The partisans of literal interpretation and authority seem sooner or later to accept two irrational hypotheses instead of one; it is not enough for them that there have been certain revelations from on high, they insist that the very terms in which the divine thought is incorporated shall be divine, sacred, and immutable, and of an absolute exactitude. They divinize human language. They never think of the difficulties that someone might feel who was not a god but simply a Descartes, a Newton, or a Leibnitz, to express his great thoughts in an unformed and half-savage tongue. Genius is always superior to the language that it makes use of, and the words themselves are responsible for many of the errors in its thoughts; and a “divine inspiration,” brought down to the level of our language, would be perhaps more embarrassed than an even purely human inspiration. Nothing therefore can be stranger, to those who examine the matter calmly, than to see civilized nations seeking for a complete expression of the divine thought in the literatures of ancient peoples and semi-barbarous nations, whose language and intelligence were infinitely inferior to ours; their god, talking and dictating, would nowadays hardly be given a certificate of competency in a primary examination. It is the grossest anthropomorphism to conceive a divinity not in the type of an ideal man but in the type of a barbarous man. Also, it is not simply that a literal faith (the primitive form of all revealed faith) ultimately appears to be entirely irrational; it is that this characteristic becomes constantly more marked, for the reason that faith stands still, or tries to stand still, while humanity marches on.

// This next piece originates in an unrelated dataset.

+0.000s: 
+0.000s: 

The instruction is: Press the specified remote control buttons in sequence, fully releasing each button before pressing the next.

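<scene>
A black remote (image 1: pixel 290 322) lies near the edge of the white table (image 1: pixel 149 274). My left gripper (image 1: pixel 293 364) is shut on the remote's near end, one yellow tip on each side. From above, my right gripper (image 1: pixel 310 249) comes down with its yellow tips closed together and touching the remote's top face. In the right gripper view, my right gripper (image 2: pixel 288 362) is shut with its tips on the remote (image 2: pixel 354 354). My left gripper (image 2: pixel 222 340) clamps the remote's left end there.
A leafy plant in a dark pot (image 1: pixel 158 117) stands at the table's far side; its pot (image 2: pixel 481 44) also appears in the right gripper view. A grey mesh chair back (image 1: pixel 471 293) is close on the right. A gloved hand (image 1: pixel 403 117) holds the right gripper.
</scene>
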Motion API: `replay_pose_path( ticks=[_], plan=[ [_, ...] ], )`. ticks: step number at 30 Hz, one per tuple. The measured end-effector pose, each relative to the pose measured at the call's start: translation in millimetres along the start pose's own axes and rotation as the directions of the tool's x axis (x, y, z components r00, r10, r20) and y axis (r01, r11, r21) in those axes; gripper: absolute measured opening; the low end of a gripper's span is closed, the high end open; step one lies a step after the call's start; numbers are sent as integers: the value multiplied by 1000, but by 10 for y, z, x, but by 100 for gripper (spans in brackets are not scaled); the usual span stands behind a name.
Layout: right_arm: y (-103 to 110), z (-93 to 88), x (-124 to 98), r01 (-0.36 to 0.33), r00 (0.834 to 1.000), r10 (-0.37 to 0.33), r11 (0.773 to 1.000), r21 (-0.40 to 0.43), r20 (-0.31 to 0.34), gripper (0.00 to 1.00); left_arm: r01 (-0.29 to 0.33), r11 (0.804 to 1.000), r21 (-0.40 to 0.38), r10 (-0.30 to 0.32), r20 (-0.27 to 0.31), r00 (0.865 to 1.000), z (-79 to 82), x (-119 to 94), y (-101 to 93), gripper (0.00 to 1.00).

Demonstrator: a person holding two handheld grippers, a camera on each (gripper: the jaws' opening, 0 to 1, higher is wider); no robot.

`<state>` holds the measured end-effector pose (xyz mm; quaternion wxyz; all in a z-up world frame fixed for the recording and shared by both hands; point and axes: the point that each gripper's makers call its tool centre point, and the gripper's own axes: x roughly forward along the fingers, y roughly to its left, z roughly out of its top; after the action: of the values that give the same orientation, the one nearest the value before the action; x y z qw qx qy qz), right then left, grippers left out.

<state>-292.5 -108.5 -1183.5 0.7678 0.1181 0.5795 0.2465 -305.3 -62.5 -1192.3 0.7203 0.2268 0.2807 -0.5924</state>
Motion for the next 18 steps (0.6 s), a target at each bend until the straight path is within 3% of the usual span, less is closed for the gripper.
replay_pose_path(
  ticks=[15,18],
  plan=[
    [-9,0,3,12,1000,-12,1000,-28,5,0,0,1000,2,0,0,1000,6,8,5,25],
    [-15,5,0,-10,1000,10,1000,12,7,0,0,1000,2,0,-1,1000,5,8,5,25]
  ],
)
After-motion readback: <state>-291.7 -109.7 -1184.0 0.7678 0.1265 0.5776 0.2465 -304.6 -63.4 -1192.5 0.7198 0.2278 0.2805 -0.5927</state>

Dogmatism is intellectual indifference or death.

But for a certain number of heresies born and circulated among them, but for a constant stream of fresh thought, people holding by a literal religion would be a caput mortuum in history, a little “like the faithful Tibetians of Dalaï-lama,” as Von Hartmann says. Literal religions cannot last and perpetuate themselves except by a series of compromises. There are always in the minds of the sincere and intelligent believer periods of advancement and of reaction, steps forward followed by a recoil. Confessors know these sudden changes well, and are prepared to deal with them and keep them within certain limits. They themselves are subject to such changes; how many of them have thought they believed and been suspected of heresy! If we could see into the bottom of their minds what reconciliations should we not perceive, what secret accommodations and compliances! There is in every one of us something that protests against literal faith, and if this protestation is not explicit, it is often none the less real. No one can hope to read more exactly than he who reads between the lines. When one venerates and admires everything, it is generally what one simply does not understand. Very many minds positively like vagueness and accommodate themselves to it, they believe in gross and arrange the details to suit themselves; sometimes even, after accepting a thing as a whole, they eliminate one by one all its parts. Generally speaking, those who aspire to literal faith nowadays are divisible into three classes: the indifferent, the blind, and unconscious Protestants.